By the end of the day everyone had a good time.

Then there was the play. When it was over, the principal complimented Pangaea house on how well we listened and participated.

And finally there was the MAP testing. We now have some new math scores and soon some new Language Arts test results to add to the other MAP testing data from this fall and years past. If you want to learn more or have questions your child's homeroom teacher should be able to help you. If not we will take some time during third quarter conferences to go over them and their implication.

Not to be outdone, Tuesday the 29th, students saw another play but things are back to normal... well "normal" may be a bit of an overstatement because this week is Spirit week so Monday was pajama day, Tuesday is school colors day (blue, green, and white), Wednesday is backwards / inside out day, Thursday is Twins day (someone else or the baseball team) and Friday is red, pink, black, white, (Valentine's Day colors) day as well as hat pass day and fancy dress day on top of all that Friday is also wear red for women day... phew, that is a lot for just one day.
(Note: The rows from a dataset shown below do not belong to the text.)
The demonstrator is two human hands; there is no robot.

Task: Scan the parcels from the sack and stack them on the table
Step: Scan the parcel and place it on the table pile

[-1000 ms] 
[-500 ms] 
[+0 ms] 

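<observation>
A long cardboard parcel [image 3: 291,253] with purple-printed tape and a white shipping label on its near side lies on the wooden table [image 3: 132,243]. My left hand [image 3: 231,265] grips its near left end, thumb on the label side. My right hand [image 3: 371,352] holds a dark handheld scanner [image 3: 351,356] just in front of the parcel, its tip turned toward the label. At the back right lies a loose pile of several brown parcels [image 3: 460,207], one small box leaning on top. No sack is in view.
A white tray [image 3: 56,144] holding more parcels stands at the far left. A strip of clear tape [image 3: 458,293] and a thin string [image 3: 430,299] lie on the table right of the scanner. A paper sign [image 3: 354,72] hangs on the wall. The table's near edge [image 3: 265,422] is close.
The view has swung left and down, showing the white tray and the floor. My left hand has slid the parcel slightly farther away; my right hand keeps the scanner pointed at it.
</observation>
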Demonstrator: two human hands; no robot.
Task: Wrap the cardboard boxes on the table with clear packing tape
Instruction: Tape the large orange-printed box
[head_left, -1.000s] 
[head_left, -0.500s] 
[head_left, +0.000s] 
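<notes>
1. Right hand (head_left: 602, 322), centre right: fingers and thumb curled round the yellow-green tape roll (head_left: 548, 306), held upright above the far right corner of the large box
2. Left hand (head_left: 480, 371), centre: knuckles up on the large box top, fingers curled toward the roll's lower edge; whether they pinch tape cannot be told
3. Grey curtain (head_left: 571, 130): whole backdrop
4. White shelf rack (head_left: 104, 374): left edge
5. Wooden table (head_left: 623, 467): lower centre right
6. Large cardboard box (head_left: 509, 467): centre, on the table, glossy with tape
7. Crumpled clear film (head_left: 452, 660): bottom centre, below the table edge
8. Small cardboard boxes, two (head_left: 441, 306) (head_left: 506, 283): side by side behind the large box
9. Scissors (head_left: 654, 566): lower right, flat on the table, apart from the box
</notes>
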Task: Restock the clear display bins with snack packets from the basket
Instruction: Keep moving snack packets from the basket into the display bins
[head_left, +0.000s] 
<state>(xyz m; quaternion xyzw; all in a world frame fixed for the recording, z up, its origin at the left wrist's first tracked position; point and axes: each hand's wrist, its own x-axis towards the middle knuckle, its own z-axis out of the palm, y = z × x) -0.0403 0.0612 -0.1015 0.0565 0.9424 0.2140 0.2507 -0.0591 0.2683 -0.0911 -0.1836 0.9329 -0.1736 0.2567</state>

So, back to the business of science class. First, this week I have returned a slew of student work and given students a grade update sheet so they know exactly what they have and what they need as well as how to get it. The first part of the week will include an activity designed to help students understand radiometric isotope dating. This method is used by scientists to determine how many years old a given layer of rock or fossil is. Some radiation is naturally occurring in all plants and animals. This material breaks down in a predictable pattern and once that pattern is understood, it can be interpreted and students or scientists can extrapolate (I love that word!) when the material formed give or take a hundred years. The latter part of this week and next week will focus on volcanoes and earthquakes. Remember that science notebooks are due to be graded at the end of this week. We have done several activities in which students record their data in them so they are worth more this quarter than last quarter. Check in with your middle schooler and ask them about it. If it gets "lost" it can cut a final grade in half so if there are any problems there is time to fix them if we start now rather than the last possible moment.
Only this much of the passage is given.